The data look like this:

  • The data are observational.

  • The sampling unit is a geographic location (EDIT: let's assume units are independent); I'm just trying to understand the basic analytical problem here).

  • At each sampling unit, there are events of two types: the event type of interest (A) and all other types (B). EDIT: In other words, each event is a binary outcome (success, failure). The outcomes are aggregated to the to the location level (Location 1: Success 3, Failure 2. Location 2: Success 0, Failure 1. Location 3: Success 0, Failure 0. Location 4: Success 4, Failure 9 …. etc.

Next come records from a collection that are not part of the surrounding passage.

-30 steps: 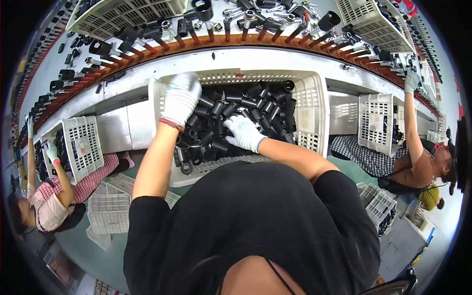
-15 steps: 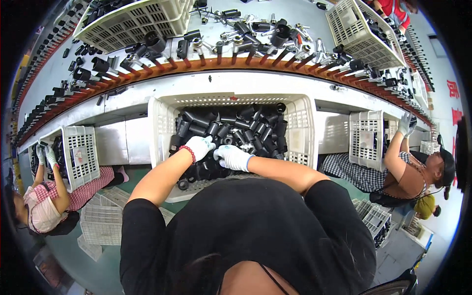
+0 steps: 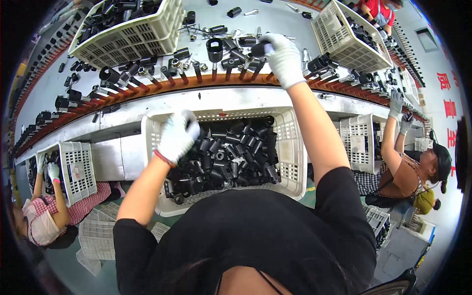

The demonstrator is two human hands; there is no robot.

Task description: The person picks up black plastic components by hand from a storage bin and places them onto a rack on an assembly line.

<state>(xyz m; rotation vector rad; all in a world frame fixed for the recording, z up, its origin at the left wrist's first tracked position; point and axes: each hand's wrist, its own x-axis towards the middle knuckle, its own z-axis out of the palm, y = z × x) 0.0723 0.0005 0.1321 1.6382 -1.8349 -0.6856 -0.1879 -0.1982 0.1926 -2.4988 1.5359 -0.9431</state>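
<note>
My right hand (image 3: 284,60), in a white glove, reaches over the bench rack. Its fingers close round a black cylindrical socket (image 3: 258,50) just above the row of pegs. My left hand (image 3: 175,137), also gloved and with a red bracelet at the wrist, hovers over the left side of the cream plastic crate (image 3: 298,162). Its fingers are curled and smeared by motion, so whether they hold anything is unclear. Many loose black sockets (image 3: 221,167) fill the crate in front of me.
An orange-brown peg rack (image 3: 162,88) curves along the bench edge, with sockets on some pegs. Loose black and chrome parts lie behind it. Crates stand at the back left (image 3: 132,39) and back right (image 3: 344,37). Co-workers sit left (image 3: 46,216) and right (image 3: 400,167) beside their own crates.
Both hands have left the heap of sockets in the crate. My right hand has moved up and forward to the rack with a socket; my left has risen toward the crate's left side.
</note>
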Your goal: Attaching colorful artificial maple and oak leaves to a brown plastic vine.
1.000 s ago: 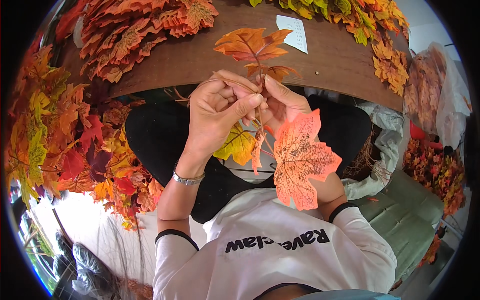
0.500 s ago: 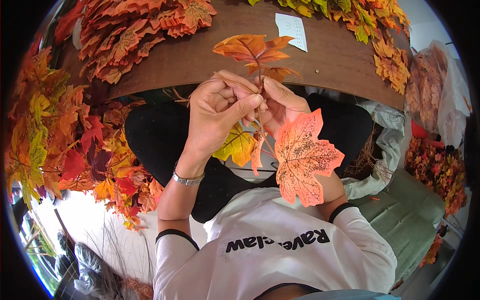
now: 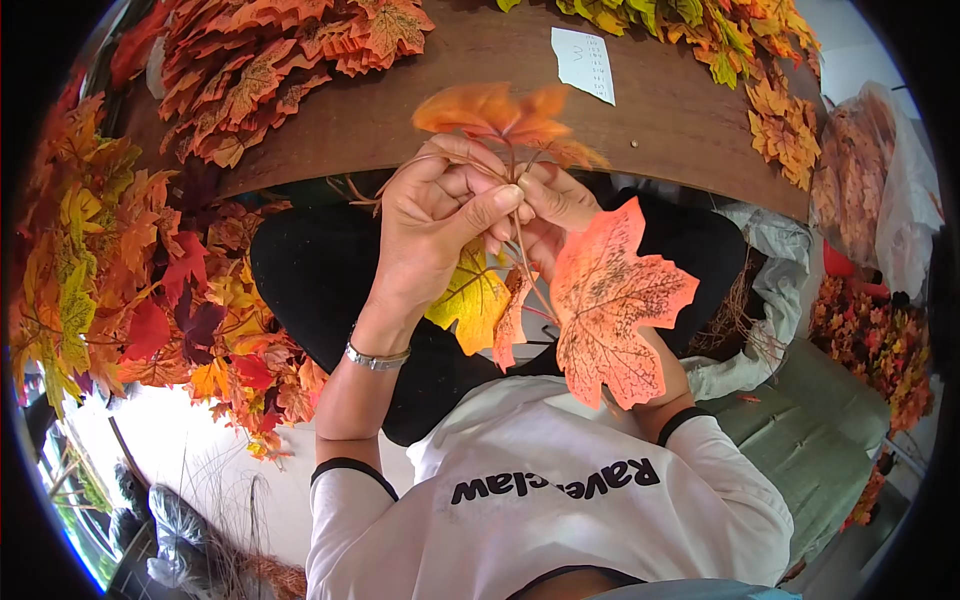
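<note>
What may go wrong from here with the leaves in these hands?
The thin brown stem might bend or slip where the fingers of the left hand and right hand pinch it. The large orange-pink, maple-shaped leaf overlaps the right forearm in view, so it might rub there and crease.

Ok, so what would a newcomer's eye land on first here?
Probably the big coral leaf, hanging below the right hand near the middle. Just above it, that hand and the left hand meet, pinching thin stems. Then the red, orange and yellow leaves massed at the left.
</note>
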Tool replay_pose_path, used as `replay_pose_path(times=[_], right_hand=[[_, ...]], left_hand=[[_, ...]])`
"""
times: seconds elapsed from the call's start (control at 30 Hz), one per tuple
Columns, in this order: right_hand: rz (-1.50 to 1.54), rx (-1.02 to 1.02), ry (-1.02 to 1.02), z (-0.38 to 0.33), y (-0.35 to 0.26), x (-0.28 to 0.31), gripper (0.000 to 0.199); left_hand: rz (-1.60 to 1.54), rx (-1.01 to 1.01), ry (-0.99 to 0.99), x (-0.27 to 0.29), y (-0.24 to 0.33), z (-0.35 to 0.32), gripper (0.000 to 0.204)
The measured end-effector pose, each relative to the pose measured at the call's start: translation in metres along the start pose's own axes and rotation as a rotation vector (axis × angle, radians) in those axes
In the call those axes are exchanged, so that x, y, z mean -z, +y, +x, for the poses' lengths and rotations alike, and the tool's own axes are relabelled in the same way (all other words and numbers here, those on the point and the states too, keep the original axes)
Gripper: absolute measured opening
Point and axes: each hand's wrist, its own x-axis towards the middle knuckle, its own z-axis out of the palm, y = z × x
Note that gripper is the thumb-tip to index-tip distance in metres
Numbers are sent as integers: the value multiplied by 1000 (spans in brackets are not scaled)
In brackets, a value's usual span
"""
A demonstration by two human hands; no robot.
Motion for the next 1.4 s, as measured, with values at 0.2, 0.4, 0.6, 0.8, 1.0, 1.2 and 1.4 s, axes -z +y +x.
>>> replay_pose_path(times=[0.2,0.4,0.6,0.8,1.0,1.2,1.4], right_hand=[[-156,158,-89,-2,-4,6,6],[-202,204,88,-9,0,6,23],[-388,436,126,-16,11,18,16],[-123,145,180,-16,3,25,12],[-107,196,133,-31,-4,37,13],[-186,245,78,-53,-8,40,27],[3,35,135,-45,21,35,22]], left_hand=[[69,19,-36,3,0,0,22],[265,-67,-19,5,9,3,10],[-108,-19,231,4,-4,5,21],[-38,-83,208,5,-7,8,23],[107,-220,228,15,-3,6,18],[-95,-182,124,-1,2,4,15],[-63,-221,1,-6,-2,3,10]])
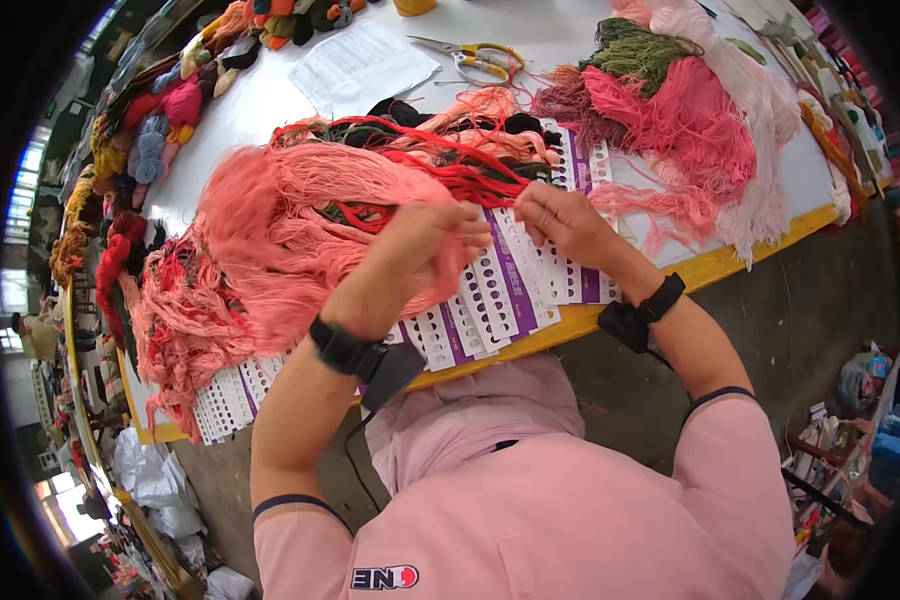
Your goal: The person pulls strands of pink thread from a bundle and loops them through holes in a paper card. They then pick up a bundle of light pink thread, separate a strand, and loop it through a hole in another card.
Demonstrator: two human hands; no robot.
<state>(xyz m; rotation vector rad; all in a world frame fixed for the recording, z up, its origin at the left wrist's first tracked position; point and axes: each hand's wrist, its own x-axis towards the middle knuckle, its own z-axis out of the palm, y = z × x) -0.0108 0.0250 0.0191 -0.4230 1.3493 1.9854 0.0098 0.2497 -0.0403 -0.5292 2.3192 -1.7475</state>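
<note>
Pink sleeves [530, 500] filled the lower frame, black bands [342, 347] on both wrists. Left hand [425, 250] curled shut, pinching salmon yarn [300, 215] at centre, fluffy and stringy. Right hand [560, 222] just beside, fingers pressed onto punched cards [500, 285], white and purple, fanned along the yellow table edge [730, 262]. Scissors [475, 57] and paper [360, 65] lay at top.

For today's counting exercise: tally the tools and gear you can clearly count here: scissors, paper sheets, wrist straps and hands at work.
Scissors: 1
Paper sheets: 1
Black wrist straps: 2 (left, right)
Hands: 2 (left hand, right hand)
Total: 6
</note>
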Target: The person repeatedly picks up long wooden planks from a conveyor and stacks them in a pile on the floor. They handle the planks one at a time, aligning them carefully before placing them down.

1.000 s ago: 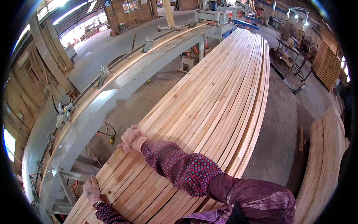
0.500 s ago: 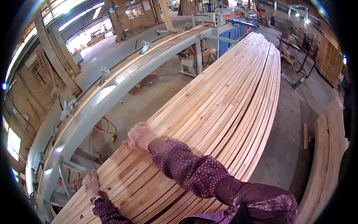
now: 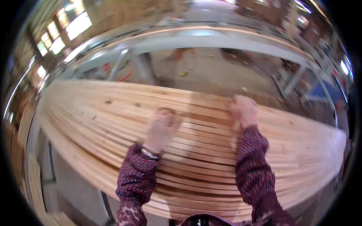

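Observation:
Long pale wooden strips (image 3: 211,132) lie side by side in a wide layer in front of me. My left hand (image 3: 160,130) is over the middle of the strips, its fingers bent and smeared by motion, so I cannot make out whether it holds one. Farther out and to the right, my right hand (image 3: 244,110) is closed over the outermost strip at the far edge of the layer. Both hands look pale and gloved. A bracelet or watch band (image 3: 149,153) circles my left wrist below the hand.
Beyond the strips runs a long grey metal machine frame (image 3: 188,42), with a concrete floor (image 3: 211,67) between. A blue panel (image 3: 324,92) stands at the right. More long boards (image 3: 36,184) lie at the lower left. Bright windows (image 3: 78,25) show at the upper left.
The view has swung left, so the strips now run across it. My right hand has moved along the far edge to the right of my left hand, which now lies farther in over the strips.

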The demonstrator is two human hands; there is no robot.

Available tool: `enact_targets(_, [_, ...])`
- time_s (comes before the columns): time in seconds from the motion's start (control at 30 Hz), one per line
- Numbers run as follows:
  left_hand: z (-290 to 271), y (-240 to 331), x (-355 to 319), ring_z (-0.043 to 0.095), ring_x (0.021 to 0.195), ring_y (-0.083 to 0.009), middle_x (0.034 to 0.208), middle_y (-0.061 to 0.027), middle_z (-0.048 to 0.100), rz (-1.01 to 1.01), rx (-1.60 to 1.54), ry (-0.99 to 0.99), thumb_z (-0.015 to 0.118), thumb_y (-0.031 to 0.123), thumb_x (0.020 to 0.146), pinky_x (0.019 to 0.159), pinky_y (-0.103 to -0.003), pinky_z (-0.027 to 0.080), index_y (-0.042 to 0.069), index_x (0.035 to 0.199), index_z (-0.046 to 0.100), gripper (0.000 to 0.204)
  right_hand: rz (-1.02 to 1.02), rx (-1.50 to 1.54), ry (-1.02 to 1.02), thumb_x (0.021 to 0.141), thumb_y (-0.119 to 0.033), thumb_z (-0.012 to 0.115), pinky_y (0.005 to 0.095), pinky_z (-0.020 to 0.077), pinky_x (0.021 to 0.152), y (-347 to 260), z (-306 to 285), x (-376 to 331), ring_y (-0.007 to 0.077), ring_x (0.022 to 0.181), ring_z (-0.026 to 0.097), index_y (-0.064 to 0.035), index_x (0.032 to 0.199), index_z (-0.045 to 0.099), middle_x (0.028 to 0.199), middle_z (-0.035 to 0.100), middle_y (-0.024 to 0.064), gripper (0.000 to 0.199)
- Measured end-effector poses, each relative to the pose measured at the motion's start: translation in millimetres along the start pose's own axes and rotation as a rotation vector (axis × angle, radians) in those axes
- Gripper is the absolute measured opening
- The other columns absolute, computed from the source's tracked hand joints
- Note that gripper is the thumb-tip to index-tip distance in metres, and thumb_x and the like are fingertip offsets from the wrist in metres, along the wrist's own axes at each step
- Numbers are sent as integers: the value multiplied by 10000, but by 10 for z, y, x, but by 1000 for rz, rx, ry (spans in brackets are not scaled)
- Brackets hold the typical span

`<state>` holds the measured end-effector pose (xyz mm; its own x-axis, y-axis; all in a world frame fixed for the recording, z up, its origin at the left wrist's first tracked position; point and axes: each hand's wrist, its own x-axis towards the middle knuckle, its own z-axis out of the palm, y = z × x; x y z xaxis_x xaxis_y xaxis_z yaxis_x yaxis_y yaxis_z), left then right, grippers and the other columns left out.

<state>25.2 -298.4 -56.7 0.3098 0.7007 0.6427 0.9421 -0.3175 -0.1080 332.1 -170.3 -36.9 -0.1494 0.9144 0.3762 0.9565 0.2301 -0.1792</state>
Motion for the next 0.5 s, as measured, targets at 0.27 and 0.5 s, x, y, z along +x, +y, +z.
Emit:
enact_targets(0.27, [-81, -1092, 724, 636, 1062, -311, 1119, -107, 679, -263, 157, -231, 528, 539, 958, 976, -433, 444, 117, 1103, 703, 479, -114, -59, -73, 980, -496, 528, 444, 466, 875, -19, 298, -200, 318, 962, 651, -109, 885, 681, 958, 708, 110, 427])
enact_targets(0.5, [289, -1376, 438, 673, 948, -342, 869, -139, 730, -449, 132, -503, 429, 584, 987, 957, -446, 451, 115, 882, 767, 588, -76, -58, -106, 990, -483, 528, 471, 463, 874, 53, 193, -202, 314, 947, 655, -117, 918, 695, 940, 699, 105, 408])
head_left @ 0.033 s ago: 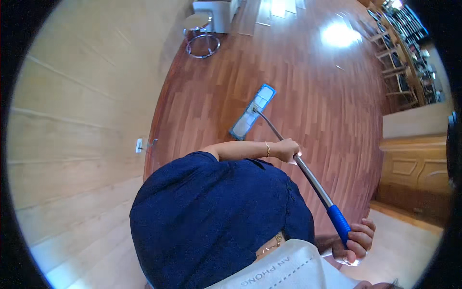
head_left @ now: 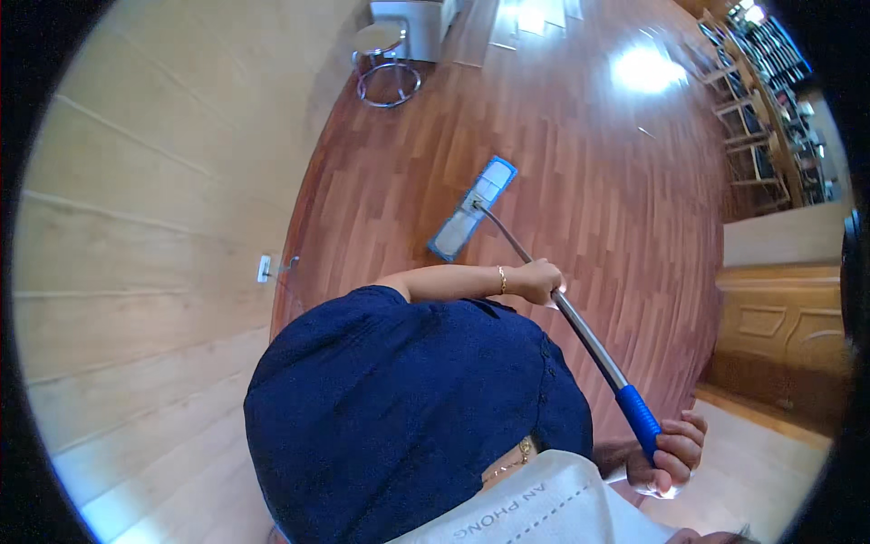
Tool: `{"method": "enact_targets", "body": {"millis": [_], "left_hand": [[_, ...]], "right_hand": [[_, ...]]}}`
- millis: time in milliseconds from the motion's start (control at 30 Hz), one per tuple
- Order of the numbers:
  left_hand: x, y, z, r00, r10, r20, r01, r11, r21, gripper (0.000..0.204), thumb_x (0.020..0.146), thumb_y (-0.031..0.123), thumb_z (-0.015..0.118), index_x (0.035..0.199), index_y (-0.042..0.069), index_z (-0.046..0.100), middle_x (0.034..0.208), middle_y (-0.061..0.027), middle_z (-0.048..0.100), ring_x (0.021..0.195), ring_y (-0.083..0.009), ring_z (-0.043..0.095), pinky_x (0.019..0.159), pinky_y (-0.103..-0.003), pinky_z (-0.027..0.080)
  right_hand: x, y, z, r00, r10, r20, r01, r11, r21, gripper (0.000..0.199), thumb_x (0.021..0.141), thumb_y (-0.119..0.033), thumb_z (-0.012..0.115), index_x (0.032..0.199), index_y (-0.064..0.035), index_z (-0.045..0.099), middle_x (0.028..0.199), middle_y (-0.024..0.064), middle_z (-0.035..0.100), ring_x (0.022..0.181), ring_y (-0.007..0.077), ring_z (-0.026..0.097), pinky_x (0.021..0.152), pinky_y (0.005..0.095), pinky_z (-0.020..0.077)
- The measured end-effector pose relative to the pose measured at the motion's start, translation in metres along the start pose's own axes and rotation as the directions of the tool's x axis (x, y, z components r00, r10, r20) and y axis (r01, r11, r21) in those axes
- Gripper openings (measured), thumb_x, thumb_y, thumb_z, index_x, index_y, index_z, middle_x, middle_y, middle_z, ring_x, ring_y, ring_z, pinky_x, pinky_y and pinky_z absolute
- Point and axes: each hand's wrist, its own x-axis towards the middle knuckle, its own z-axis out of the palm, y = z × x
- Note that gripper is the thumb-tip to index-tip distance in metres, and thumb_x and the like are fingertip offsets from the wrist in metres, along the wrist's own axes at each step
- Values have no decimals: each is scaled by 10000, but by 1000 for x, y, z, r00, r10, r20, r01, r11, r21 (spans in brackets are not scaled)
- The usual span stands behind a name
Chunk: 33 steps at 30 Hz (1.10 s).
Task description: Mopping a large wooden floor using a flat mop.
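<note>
A flat floor mop (head_left: 472,208) with a blue-edged, pale rectangular head lies against the wooden floor ahead of me, its head set at a slant. From that head a metal pole (head_left: 594,344) runs back towards my lower right and ends in a ribbed blue grip (head_left: 638,417). My left hand (head_left: 538,279), with a gold bracelet at the wrist, is closed around the middle of the pole. At the pole's end, my right hand (head_left: 678,453) wraps its fingers around the blue grip.
A pale wall (head_left: 136,236) with a socket (head_left: 264,268) and plugged cord runs along the left. A round stool (head_left: 385,63) stands beside a white cabinet (head_left: 415,32) at the far left. Chairs (head_left: 752,136) line a long table at the far right, and a wooden cabinet (head_left: 775,326) is nearer.
The mop head has shifted slightly left and a little nearer to me across the floor. Both hands keep the same grip, and the view has turned slightly.
</note>
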Motion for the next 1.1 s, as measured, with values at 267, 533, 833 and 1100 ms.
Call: {"method": "enact_targets", "body": {"millis": [267, 533, 833, 1100], "left_hand": [[-86, -48, -27, 931, -253, -262, 314, 923, 222, 187, 677, 298, 634, 623, 120, 614, 709, -142, 633, 730, -355, 626, 652, -499, 468], [-177, -60, -40, 813, -441, -381, 549, 797, 250, 80, 629, 199, 625, 660, 125, 629, 728, -132, 641, 764, -344, 633, 659, -497, 469], [-244, -54, -56, 622, -504, -600, 740, 629, 238, 360, 854, 431, 587, 660, 129, 611, 768, -95, 643, 852, -301, 626, 738, -478, 435], [-226, -57, -114, 640, -455, -619, 735, 597, 321, 334, 828, 401, 650, 699, 94, 617, 746, -119, 635, 778, -323, 632, 657, -460, 476]], "right_hand": [[6, 33, 65, 992, 128, 6, -118, 891, 438, 493, 916, -499, 529, 661, -79, 481, 582, 65, 482, 526, 224, 524, 596, 421, 454], [16, 77, 120, 875, -204, 438, -329, 414, 849, 386, 790, -370, 701, 945, -27, 618, 773, 125, 653, 809, 331, 640, 742, 484, 462], [15, 44, 166, 721, -176, 671, -635, 220, 740, 192, 744, -153, 692, 649, -49, 561, 651, 69, 580, 739, 257, 641, 911, 484, 421], [34, 31, 197, 699, -171, 695, -585, 423, 692, 191, 754, -79, 716, 658, -53, 552, 730, 84, 624, 789, 227, 640, 945, 450, 407]]}}
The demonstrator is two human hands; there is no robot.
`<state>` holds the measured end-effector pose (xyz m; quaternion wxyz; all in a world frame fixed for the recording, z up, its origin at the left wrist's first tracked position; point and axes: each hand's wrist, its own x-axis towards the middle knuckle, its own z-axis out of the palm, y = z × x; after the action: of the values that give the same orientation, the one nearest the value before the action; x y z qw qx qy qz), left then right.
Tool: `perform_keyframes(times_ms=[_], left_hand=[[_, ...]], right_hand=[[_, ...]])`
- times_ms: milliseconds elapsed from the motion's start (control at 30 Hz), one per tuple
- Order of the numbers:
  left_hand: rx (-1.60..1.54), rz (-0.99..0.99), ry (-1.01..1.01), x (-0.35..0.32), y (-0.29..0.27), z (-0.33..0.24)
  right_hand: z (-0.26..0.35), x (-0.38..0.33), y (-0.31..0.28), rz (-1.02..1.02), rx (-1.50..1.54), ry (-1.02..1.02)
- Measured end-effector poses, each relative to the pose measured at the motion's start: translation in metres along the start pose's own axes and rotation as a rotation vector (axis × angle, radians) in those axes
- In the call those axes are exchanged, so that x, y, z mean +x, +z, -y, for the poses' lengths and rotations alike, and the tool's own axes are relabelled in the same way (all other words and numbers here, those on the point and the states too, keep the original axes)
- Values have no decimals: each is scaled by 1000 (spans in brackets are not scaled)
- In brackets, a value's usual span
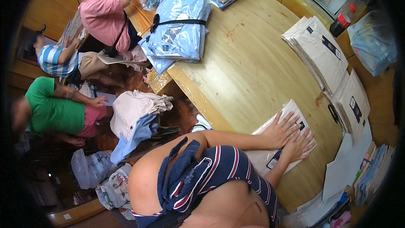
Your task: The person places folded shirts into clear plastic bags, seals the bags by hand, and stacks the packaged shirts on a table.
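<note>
My left hand (pixel 280 131) lies flat on a folded cream shirt (pixel 270 158), its fingers spread. Just beside it, my right hand (pixel 298 146) also presses flat on the same shirt, fingers apart. The shirt has a dark tag and rests on the wooden table (pixel 249 63) near its edge. Both palms cover part of the shirt, and neither hand grips anything.
Cream folded shirts (pixel 318 55) lie stacked along the table's far side, near a dark bottle (pixel 342 20) and plastic bag (pixel 373 42). A strapped bundle of blue shirts (pixel 181 27) sits at the upper left. Several people stand at left, one in a green shirt (pixel 59 105).
</note>
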<state>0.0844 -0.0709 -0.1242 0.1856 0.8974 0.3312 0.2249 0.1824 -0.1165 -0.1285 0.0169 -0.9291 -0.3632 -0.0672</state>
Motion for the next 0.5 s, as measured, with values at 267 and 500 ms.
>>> perform_keyframes(times_ms=[267,500], left_hand=[[3,-25,11,-3,5,4],[29,104,-7,-1,7,3]], right_hand=[[1,-1,-4,71,51,19],[-3,0,-9,122,83,-16]])
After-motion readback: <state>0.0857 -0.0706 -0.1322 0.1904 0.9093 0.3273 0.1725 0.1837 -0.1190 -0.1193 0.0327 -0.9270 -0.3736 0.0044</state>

  • Often, A=0 and, somewhat less often but still frequently, A+B=0.

I am interested in testing a hypothesis about A, somehow controlling for the total count of events (A+B), so either a proportion A/(A+B) or a count model that controls for the total count.

If I understand correctly, if the counts were large, proportions could be calculated for all units, and I could do beta regression. But that definitely can't happen when the total number of events for a unit is zero.

If all I cared about was the count, I could use a ZIP or other count model (and maybe still can). But the research question regards the frequency of A relative to the total number of events.

But how to control for the total number of events? Does it just go in the predictors of a ZIP or similar model? I suspect it's more complicated than that.

It seems obvious to me that the individual events could be modeled directly using multi-level logistic regression (EDIT: or another model for clustered data), but I'm wondering if there is a simpler way to examine what I'm interested in, and I just somehow haven't seen an example of this.

Best Answer

Probably the most common way to look at this kind of thing, if you're only interested in the proportions, is to assume that at the $i$th location $A_i$ & $B_i$ are independent Poisson variables with rates $\lambda_i$ & $\mu_i$ respectively. (That doesn't seem unreasonable for two types of car crashes at the same location over a limited period of time.) The joint mass function is

$$\newcommand{\e}{\mathrm{e}} f_{A_i,B_i}(a_i,b_i) = \frac{\lambda_i^{a_i} \e^{-\lambda_i}}{a_i!} \cdot \frac{\mu_i^{b_i} \e^{-\mu_i}}{b_i!}$$

Reparametrize with $$\pi_i = \frac{\lambda_i}{\lambda_i+\mu_i}$$ $$\nu_i= \mu_i+\lambda_i$$

, let $$N_i = A_i+B_i$$

, & the joint density can be written as

$$f_{A_i,N_i}(a_i,n_i)=\frac{1}{a_i!(n_i-a_i!)}\cdot\pi_i^{a_i} (1-\pi_i)^{n_i-a_i}\cdot \nu_i^{n_i} \e^{\nu_i}$$

Note that $\pi_i$, what you're interested in, & $\nu_i$, the nuisance parameter, separate cleanly; $N_i$ is sufficient for $\nu_i$, & $(A_i,N_i)$ sufficient for $\pi_i$. Sum over $a_i$ to get the marginal distribution of $N_i$, which is also Poisson, with rate $\nu_i$:

$$f_{N_i}(n_i)= \frac{\nu_i^{n_i} \e^{-\nu_i}}{n_i!}$$

Conditioning on the observed value of the ancillary complement $N_i=n_i$ gives

$$f_{A_i|N_i=n_i}(a_i;n_i)=\frac{n_i!}{a_i!(n_i-a_i!)}\cdot\pi_i^{a_i} (1-\pi_i)^{n_i-a_i}$$

, i.e. a binomial distribution for $A_i$ successes out of $n_i$ trials.

I'm not sure what your concern is about locations where there are no events—there's simply no data at these to estimate the proportion of type-A crashes because there weren't any crashes. That doesn't stop you estimating $\pi_i$ at other locations. If location is the only predictor you have a simple $2\times k$ contingency table for the $k$ locations with data. If there are continuous predictors you can use a logistic regression model. If you want to make estimates for the $n=0$ locations you need in some way to borrow information from other locations: e.g. with predictors whose coefficients are estimated from other locations, treating location as a random effect. A Bayesian multi-level model might be quite useful, as some locations will have small, though non-zero, event counts, & estimates for these will be pulled further in the direction of the global model.